Exercise
Below are some records; work out how many of their lines contain "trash" and give the number only.

Exercise data
=== Begin Enclosure ===

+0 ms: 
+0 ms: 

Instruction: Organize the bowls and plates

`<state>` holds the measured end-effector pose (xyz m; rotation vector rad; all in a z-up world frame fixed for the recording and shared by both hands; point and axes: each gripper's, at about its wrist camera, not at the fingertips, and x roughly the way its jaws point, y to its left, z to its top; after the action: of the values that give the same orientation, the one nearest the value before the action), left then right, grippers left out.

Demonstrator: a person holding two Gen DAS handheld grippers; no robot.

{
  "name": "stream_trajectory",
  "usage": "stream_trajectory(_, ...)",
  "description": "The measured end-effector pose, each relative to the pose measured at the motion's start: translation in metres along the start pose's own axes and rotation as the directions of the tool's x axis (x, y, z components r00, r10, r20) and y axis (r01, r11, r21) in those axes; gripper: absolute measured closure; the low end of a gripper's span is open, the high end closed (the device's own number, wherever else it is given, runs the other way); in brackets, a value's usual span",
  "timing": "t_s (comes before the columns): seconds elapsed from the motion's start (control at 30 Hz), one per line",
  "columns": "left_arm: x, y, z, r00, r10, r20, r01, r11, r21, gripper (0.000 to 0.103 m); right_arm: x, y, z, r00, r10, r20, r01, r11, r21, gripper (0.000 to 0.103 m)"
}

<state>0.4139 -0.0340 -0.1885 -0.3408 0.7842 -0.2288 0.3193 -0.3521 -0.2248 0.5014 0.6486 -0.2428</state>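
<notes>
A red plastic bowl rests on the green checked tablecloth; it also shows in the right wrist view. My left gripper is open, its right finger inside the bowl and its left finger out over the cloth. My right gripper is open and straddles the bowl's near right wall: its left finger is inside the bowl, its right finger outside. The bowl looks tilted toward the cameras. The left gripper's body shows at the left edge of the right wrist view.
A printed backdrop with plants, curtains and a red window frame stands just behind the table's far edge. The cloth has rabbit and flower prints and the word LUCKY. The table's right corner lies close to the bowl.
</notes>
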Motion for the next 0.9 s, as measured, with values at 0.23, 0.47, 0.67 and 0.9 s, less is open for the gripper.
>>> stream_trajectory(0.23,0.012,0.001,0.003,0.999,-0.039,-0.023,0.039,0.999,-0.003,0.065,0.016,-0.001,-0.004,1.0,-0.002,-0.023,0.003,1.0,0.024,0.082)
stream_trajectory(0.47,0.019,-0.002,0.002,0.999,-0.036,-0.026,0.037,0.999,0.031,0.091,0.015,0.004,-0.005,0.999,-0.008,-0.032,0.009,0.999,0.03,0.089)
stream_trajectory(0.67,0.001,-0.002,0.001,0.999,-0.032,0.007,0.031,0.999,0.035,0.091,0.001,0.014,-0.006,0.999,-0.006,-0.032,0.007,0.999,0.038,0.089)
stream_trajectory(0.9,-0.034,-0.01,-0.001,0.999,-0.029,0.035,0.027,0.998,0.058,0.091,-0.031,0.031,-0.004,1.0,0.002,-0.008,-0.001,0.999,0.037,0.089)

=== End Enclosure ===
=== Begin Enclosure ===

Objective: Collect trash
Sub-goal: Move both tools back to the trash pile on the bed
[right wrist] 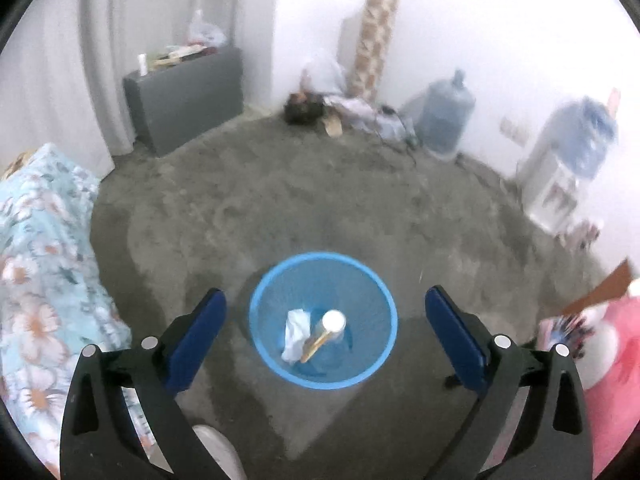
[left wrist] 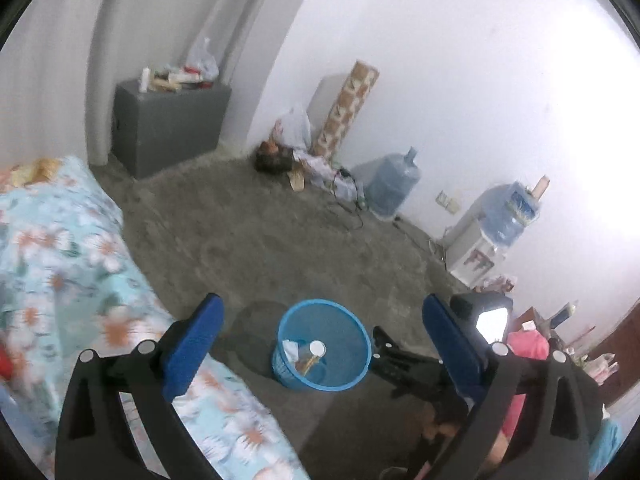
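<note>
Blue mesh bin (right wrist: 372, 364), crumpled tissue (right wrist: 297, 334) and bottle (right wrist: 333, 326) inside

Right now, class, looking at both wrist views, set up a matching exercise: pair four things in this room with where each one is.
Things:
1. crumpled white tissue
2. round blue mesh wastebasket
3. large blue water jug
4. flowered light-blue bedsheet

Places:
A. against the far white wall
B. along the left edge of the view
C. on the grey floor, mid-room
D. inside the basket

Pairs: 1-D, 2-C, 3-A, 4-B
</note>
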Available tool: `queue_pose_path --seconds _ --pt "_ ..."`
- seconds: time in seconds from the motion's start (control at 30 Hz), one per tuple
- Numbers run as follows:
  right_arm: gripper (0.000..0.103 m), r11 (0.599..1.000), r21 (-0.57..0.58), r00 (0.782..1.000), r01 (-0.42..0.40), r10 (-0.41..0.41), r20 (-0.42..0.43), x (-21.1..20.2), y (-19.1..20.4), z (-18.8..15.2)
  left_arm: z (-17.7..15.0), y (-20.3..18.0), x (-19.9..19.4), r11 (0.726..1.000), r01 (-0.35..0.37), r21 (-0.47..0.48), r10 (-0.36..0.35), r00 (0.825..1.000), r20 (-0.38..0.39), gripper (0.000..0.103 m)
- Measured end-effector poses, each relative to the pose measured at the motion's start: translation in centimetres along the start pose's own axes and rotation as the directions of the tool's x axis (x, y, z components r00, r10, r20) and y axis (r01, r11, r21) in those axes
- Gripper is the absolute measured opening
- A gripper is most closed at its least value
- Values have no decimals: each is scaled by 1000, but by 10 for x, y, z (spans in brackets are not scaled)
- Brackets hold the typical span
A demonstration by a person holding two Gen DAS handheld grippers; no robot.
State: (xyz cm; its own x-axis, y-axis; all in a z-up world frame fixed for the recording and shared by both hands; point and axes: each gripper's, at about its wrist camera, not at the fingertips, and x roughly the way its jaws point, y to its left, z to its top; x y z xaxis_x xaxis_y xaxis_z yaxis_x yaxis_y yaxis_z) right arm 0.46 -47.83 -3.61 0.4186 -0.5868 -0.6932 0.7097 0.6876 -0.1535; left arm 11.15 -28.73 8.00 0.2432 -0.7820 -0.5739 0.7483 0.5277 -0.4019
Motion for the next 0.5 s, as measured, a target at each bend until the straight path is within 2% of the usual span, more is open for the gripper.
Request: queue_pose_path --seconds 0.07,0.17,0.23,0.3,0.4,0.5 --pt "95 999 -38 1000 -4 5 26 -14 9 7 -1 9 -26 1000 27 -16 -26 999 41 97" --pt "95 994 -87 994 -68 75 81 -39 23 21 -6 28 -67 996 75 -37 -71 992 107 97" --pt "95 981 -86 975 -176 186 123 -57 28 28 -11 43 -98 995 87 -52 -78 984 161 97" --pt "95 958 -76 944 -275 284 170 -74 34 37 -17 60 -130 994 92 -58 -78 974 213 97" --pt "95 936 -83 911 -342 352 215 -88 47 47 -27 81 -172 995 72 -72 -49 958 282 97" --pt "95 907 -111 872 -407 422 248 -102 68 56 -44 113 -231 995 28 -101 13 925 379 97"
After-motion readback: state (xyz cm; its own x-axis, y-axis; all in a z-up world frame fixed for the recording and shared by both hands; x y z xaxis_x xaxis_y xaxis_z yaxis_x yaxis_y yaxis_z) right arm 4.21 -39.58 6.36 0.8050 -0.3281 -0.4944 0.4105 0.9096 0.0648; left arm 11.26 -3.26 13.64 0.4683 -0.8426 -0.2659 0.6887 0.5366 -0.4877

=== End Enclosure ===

Output
2